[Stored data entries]
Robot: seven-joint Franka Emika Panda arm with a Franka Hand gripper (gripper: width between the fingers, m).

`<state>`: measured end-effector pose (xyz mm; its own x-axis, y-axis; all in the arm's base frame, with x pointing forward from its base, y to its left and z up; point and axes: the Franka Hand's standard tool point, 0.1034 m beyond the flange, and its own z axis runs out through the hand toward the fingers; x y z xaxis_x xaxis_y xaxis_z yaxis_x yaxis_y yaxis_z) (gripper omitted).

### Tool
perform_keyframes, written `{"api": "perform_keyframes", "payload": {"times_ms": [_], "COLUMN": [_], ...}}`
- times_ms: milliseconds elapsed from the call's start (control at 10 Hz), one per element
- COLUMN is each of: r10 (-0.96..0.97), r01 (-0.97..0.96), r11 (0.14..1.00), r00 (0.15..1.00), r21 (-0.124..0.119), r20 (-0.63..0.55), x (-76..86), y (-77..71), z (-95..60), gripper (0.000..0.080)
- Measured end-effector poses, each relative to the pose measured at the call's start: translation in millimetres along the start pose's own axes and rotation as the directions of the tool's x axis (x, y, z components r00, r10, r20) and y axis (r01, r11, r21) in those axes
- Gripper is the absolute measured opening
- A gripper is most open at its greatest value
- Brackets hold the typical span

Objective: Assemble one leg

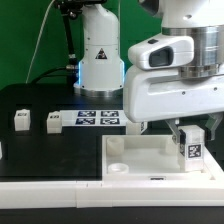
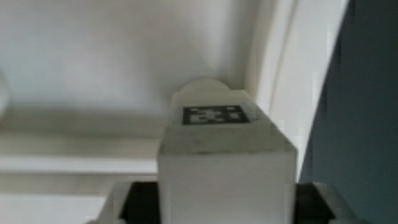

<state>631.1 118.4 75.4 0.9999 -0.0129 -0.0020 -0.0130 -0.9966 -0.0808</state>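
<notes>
Hand (image 1: pixel 190 140) clenched on the leg (image 1: pixel 191 150) — held upright over the white tray (image 1: pixel 130 157), near its corner at the exterior view's right. Two more posts (image 1: pixel 21 119) (image 1: pixel 50 121) standing on the black surface (image 1: pixel 40 145), well apart — beside the marker board (image 1: pixel 98 118).
</notes>
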Motion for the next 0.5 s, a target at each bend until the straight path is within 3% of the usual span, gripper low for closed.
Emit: {"api": "perform_keyframes", "payload": {"times_ms": [200,400,500], "r10": [0.261,0.497,0.64], "r01": [-0.261,-0.497,-0.64], "r11": [0.965,0.868,0.768], "r00": [0.965,0.868,0.768], "r21": [-0.001,0.003,0.008], "r20": [-0.002,0.0,0.006], "x": [0.2,0.5,0.7], "y": [0.2,1.7,3.1], "z": [0.1,0.2,0.2], "gripper": [0.0291,0.0291,0.0291]}}
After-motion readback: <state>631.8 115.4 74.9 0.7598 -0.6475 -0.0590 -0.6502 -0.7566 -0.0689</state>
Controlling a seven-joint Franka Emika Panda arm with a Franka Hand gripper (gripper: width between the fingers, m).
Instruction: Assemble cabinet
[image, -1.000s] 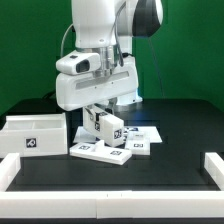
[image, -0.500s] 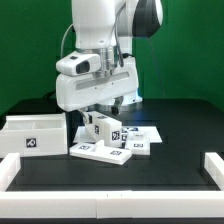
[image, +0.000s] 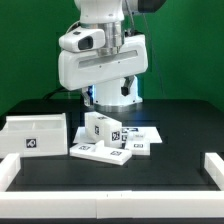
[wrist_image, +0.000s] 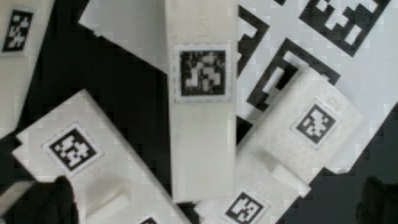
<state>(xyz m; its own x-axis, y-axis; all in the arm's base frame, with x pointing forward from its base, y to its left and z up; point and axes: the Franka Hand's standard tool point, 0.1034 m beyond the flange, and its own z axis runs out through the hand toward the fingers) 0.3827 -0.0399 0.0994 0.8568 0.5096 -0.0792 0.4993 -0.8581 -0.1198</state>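
The tool (image: 98, 98), which cannot be judged open or closed, should be centred over the upright block (image: 103, 129) and lowered squarely, with the panels (image: 100, 150) left untouched.

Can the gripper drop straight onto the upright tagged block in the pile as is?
Probably yes. The gripper hangs above the upright block with open air between. Flat panels lie around its foot, and the box shell sits clear to the exterior view's left.
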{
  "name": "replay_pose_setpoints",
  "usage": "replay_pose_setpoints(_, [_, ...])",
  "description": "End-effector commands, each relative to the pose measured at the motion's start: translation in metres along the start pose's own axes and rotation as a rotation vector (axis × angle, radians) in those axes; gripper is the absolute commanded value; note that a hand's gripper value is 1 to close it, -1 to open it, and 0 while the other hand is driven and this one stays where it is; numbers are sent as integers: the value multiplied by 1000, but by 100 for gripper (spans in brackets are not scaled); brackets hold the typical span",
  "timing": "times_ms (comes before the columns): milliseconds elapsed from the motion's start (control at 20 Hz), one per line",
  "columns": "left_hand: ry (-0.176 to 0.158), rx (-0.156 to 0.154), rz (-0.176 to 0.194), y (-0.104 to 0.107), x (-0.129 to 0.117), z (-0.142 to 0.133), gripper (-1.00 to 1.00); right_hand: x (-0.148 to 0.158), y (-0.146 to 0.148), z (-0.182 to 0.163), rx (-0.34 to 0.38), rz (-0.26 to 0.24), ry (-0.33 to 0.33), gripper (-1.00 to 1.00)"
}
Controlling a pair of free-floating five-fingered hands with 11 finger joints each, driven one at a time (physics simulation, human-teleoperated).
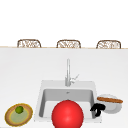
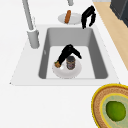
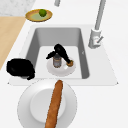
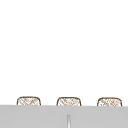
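Note:
In the sink (image 2: 100,62) lies a white plate (image 2: 75,71) (image 3: 62,72) with a dark jar (image 2: 71,62) (image 3: 57,62) standing on it and a small brown piece (image 2: 57,64) (image 3: 70,63) beside the jar. My left hand (image 2: 67,51) (image 3: 61,51) arches over the jar, open, its straight fingers reaching down to the brown piece and its thumb on the jar's other side. A big red ball (image 1: 67,114) hides this spot in the front view. My right hand (image 1: 97,108) (image 2: 88,15) (image 3: 20,68) hangs relaxed and empty over the sink's right front corner.
A white plate (image 1: 115,107) (image 3: 27,105) with a baguette (image 1: 110,100) (image 3: 53,105) sits right of the sink. Left of it, a woven plate (image 1: 10,117) (image 2: 98,100) holds a lime (image 1: 19,109) (image 2: 115,111). The faucet (image 1: 68,72) rises behind the basin; chairs (image 1: 29,43) stand beyond the counter.

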Motion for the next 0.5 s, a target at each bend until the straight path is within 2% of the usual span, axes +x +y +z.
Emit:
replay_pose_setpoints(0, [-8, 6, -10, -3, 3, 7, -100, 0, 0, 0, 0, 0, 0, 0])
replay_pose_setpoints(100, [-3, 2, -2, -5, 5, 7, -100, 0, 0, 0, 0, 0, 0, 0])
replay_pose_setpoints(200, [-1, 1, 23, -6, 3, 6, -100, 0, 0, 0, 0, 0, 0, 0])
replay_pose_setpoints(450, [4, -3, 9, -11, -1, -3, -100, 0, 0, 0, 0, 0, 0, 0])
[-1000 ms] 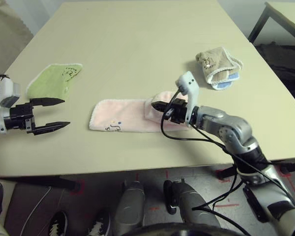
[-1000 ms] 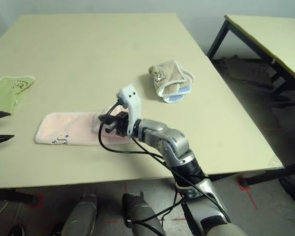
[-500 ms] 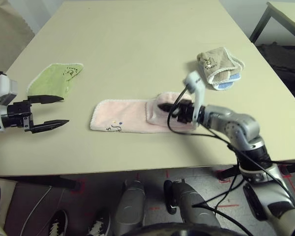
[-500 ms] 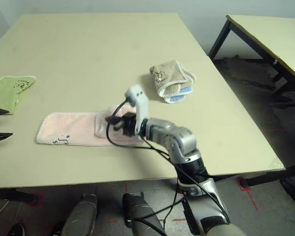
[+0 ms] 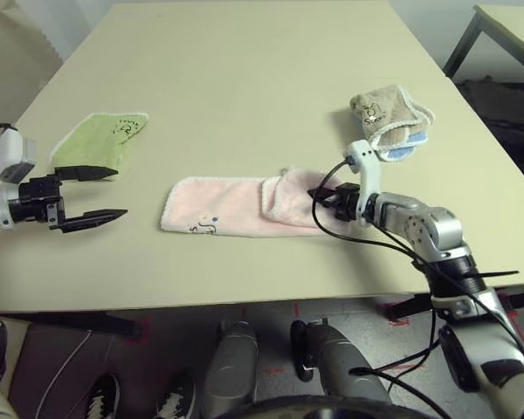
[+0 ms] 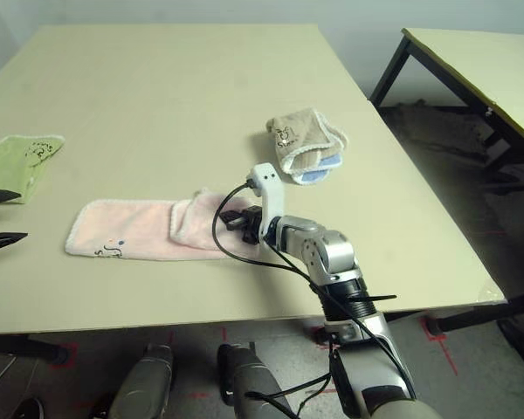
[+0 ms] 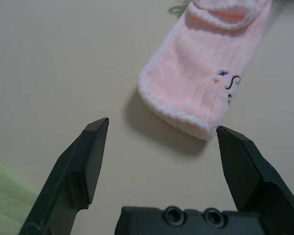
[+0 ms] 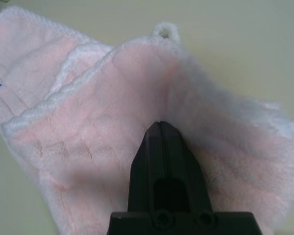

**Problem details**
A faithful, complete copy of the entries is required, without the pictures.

**Result of the task**
Robot: seven-joint Franka Emika Panda arm with a Franka Hand gripper (gripper: width between the fingers, m).

`<state>`: measured end-effector pose (xyz mm; its own x-axis, y-axis; all in the arm's base frame, with x pointing forward from its base, y to its left and z up; point and axes: the Franka Hand's standard tool point, 0.1034 m beyond the flange, and its own z axis runs out through the hand toward the fingers; x y z xaxis_x xaxis_y xaxis_z yaxis_x yaxis_y yaxis_z) (gripper omitted).

### Tool
perform_keyframes, written `{"api": "perform_keyframes", "payload": {"times_ms": [_], "COLUMN": [_], ...}}`
- times_ms: milliseconds elapsed from the call's start (control at 10 Hz), one per element
- COLUMN is each of: r10 (-0.96..0.97), r01 (-0.97..0.96), r11 (0.14..1.00), r00 (0.15..1.00), r21 (-0.124..0.119), r20 (-0.63..0.55), x (-76..86), y (-77..71), z (-95..60), gripper (0.000..0.080)
- Measured end-effector poses, each relative to the pose measured at the call's start: translation in millimetres along the start pose's own axes and rotation as the directions of the tool's x axis (x, y, z components r00, r10, r20) and y axis (r01, r11, r21) in those axes
- Gripper is the absolute measured opening
- A gripper is most open at its greatest value
- Brackets hold the typical span

Objective: Assemble one leg


<state>631.1 118.4 75.4 0.9999 -0.0129 -0.0020 -0.0130 -0.9966 -0.0808</state>
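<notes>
Hand (image 1: pixel 190 140) clenched on the leg (image 1: pixel 191 150) — held upright over the white tray (image 1: pixel 130 157), near its corner at the exterior view's right. Two more posts (image 1: pixel 21 119) (image 1: pixel 50 121) standing on the black surface (image 1: pixel 40 145), well apart — beside the marker board (image 1: pixel 98 118).
</notes>
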Motion for the next 0.5 s, a target at each bend until the straight path is within 3% of the usual span, gripper low for closed.
Emit: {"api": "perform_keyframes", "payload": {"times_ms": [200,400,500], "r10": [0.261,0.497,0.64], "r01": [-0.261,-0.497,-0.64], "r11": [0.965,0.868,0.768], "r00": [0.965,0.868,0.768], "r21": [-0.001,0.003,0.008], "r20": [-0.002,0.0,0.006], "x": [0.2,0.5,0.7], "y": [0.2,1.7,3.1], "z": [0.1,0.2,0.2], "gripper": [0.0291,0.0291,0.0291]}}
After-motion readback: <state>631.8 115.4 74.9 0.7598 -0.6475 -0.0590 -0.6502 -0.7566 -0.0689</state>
Controlling a seven-joint Franka Emika Panda arm with a Franka Hand gripper (gripper: width between the fingers, m).
Instruction: Assemble cabinet
[image, -1.000s] 
[image, -0.500s] 
[image, +0.000s] 
[wrist_image, +0.000s] 
<state>(xyz m; its own x-axis, y-axis; all in the arm's base frame, with x pointing forward from its base, y to its left and z up; point and axes: the Franka Hand's standard tool point, 0.1034 m beyond the flange, and its own z axis runs out through the hand toward the fingers) 0.3827 -0.0399 0.0994 0.8568 0.5096 -0.0792 0.4993 -0.8581 -0.1198</state>
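The tool (image: 98, 98), which cannot be judged open or closed, should be centred over the upright block (image: 103, 129) and lowered squarely, with the panels (image: 100, 150) left untouched.

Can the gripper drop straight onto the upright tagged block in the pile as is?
Probably yes. The gripper hangs above the upright block with open air between. Flat panels lie around its foot, and the box shell sits clear to the exterior view's left.
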{
  "name": "replay_pose_setpoints",
  "usage": "replay_pose_setpoints(_, [_, ...])",
  "description": "End-effector commands, each relative to the pose measured at the motion's start: translation in metres along the start pose's own axes and rotation as a rotation vector (axis × angle, radians) in those axes; gripper is the absolute commanded value; note that a hand's gripper value is 1 to close it, -1 to open it, and 0 while the other hand is driven and this one stays where it is; numbers are sent as integers: the value multiplied by 1000, but by 100 for gripper (spans in brackets are not scaled); brackets hold the typical span",
  "timing": "times_ms (comes before the columns): milliseconds elapsed from the motion's start (control at 20 Hz), one per line",
  "columns": "left_hand: ry (-0.176 to 0.158), rx (-0.156 to 0.154), rz (-0.176 to 0.194), y (-0.104 to 0.107), x (-0.129 to 0.117), z (-0.142 to 0.133), gripper (-1.00 to 1.00); right_hand: x (-0.148 to 0.158), y (-0.146 to 0.148), z (-0.182 to 0.163), rx (-0.34 to 0.38), rz (-0.26 to 0.24), ry (-0.33 to 0.33), gripper (-1.00 to 1.00)"
}
Controlling a pair of free-floating five-fingered hands with 11 finger joints each, driven one at a time (physics simulation, human-teleoperated).
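Note:
In the sink (image 2: 100,62) lies a white plate (image 2: 75,71) (image 3: 62,72) with a dark jar (image 2: 71,62) (image 3: 57,62) standing on it and a small brown piece (image 2: 57,64) (image 3: 70,63) beside the jar. My left hand (image 2: 67,51) (image 3: 61,51) arches over the jar, open, its straight fingers reaching down to the brown piece and its thumb on the jar's other side. A big red ball (image 1: 67,114) hides this spot in the front view. My right hand (image 1: 97,108) (image 2: 88,15) (image 3: 20,68) hangs relaxed and empty over the sink's right front corner.
A white plate (image 1: 115,107) (image 3: 27,105) with a baguette (image 1: 110,100) (image 3: 53,105) sits right of the sink. Left of it, a woven plate (image 1: 10,117) (image 2: 98,100) holds a lime (image 1: 19,109) (image 2: 115,111). The faucet (image 1: 68,72) rises behind the basin; chairs (image 1: 29,43) stand beyond the counter.
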
Motion for the next 0.5 s, a target at each bend until the straight path is within 2% of the usual span, axes +x +y +z.
Emit:
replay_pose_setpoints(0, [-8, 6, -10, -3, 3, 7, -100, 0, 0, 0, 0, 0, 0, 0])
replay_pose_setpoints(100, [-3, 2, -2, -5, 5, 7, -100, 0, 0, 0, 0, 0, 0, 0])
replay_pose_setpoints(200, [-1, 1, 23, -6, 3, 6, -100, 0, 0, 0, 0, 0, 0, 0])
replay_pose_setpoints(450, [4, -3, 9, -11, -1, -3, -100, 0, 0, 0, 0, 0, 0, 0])
[-1000 ms] 
[-1000 ms] 
[-500 ms] 
[-500 ms] 
[+0 ms] 
[+0 ms] 
[+0 ms] 
[+0 ms] 

The required output has been supplied.